People feel “better”, with “more inner power” and “controlling emotions”, even if everything is “crazy” abroad, describes Georgina, who teaches yoga and meditation classes in the center of Porto, in a space called Manna, which receives local practitioners and foreign tourists.

For Georgina, the gift of the yoga practitioner to settle in the present moment is “important”, because it helps him to connect with something bigger than his “I” and his “stress”.

People are “suffocating” with the uncertain future or with “remorse from the past” and yoga helps to enjoy the “now”, he explains.

Diana Freitas confesses that yoga has given her the “strength” and “tranquility” necessary to spend the days with her children at home during the state of emergency and that, now, she does not want to abandon the practice of meditation and yoga. ” which was something that gave me a huge support ”.

The owner of Manna, Hélder Miranda, confirms an increase in demand for therapeutic classes with the pandemic.

With the lack of definition, the presential yoga classes passed and became “sold out” a week or two in advance, he says, noting that there is an increasing demand from German and Nordic tourists in that space located in the heart of the city of Porto, glass walls and a roof that opens to the sky, giving the feeling of being in nature.

Joana Cruz, pilates teacher, balance training, mobility, muscle toning, ‘bodybalance’ and stretching training, says that classes that treat the individual as a whole (body and mind) are “gaining ground” to other modalities.

“Holistics [yoga, pilates, bodybalance] bring people tranquility that other classes don’t. When they enter a holistic room they leave it lighter. They take a completely different energy boom ”, he describes, highlighting that, with the lack of definition, the solution to practice physical activity changed from the interior of the gymnasiums to the outdoors.

Exercise in public parks, beaches, municipal gardens, areas close to the metro or even next to football stadiums has worked well, he says.

“I have been giving pilates classes abroad and I have been increasingly in demand. People are afraid to go back to the gym, to catch the virus”, he describes.

PT Vítor Silva has no doubt that there is a paradigm shift with the covid-19, noting that online classes and outdoor training are here to stay.

“A lot of people found that ‘online’ works for them, which is great” and the ‘outdoor’ in the summer time also “works very well”, because there are sun and green spaces in Porto.

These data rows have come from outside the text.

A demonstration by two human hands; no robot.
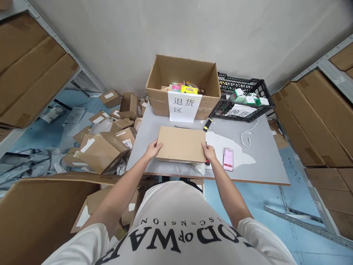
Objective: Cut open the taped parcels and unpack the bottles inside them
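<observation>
A flat, closed cardboard box (182,144) is held level over the front of the grey table (264,162). My left hand (153,149) grips its left end, thumb on top and fingers partly hidden beneath. At the opposite end my right hand (209,151) clasps the box in the same way. Just behind the box lies a yellow and black utility knife (207,125). Something red and black peeks out beside my right hand, mostly hidden. To the right, a phone (228,159) with a lit pink screen rests on the tabletop.
At the table's back stand a large open carton (157,103) with small packages and a black plastic crate (255,117) with green-white boxes. A white cable (244,138) lies on the right. Used cardboard boxes (100,152) heap at the left; shelves (309,117) flank both sides.
</observation>
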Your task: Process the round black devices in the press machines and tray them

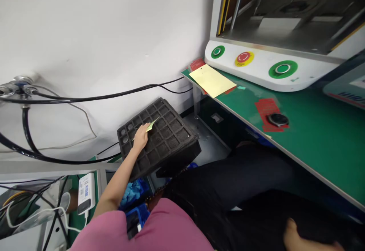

Laura Silva, a student who opted for online and outdoor training with PT, says she dropped out of the gym because of the state of emergency.

“During quarantine I always took [classes] via virtual. Then, when the restrictions were lifted, I started to do it without being a virtual route because I like being in contact with nature and being with the teacher present ”, he says, adding that doing physical exercise outdoors is much more“ challenging ”.

“I feel much better and can manage my schedule differently from the gym. In most gyms, at peak times, it is difficult to do the exercise or class we want, while on the street we can exercise at any time we want without the constraints without being full of people, especially in this dark time ”.

Patrícia Fonseca, psychologist and PT, reports that, with the lack of definition, her students started to prefer the ‘outdoor’ exercise.

The teacher says that with the arrival of the pandemic, working the students’ bodies and minds with the help of psychology, could be the “perfect junction” of the two professions, because people need a more global response at an especially “challenging” time. .

André Cottim, PT in Porto, maintains that the new paradigm will continue as long as people are afraid, because going to the gym is still “synonymous with contagion”.

“The fear of the unknown and the invisible is very intrinsic in people”, he observes, referring that, the older the age group, the lower the rate of gym goers.

“It is increasingly noticed that people who go to the gym are people, as a general rule, up to 50/55 years old”.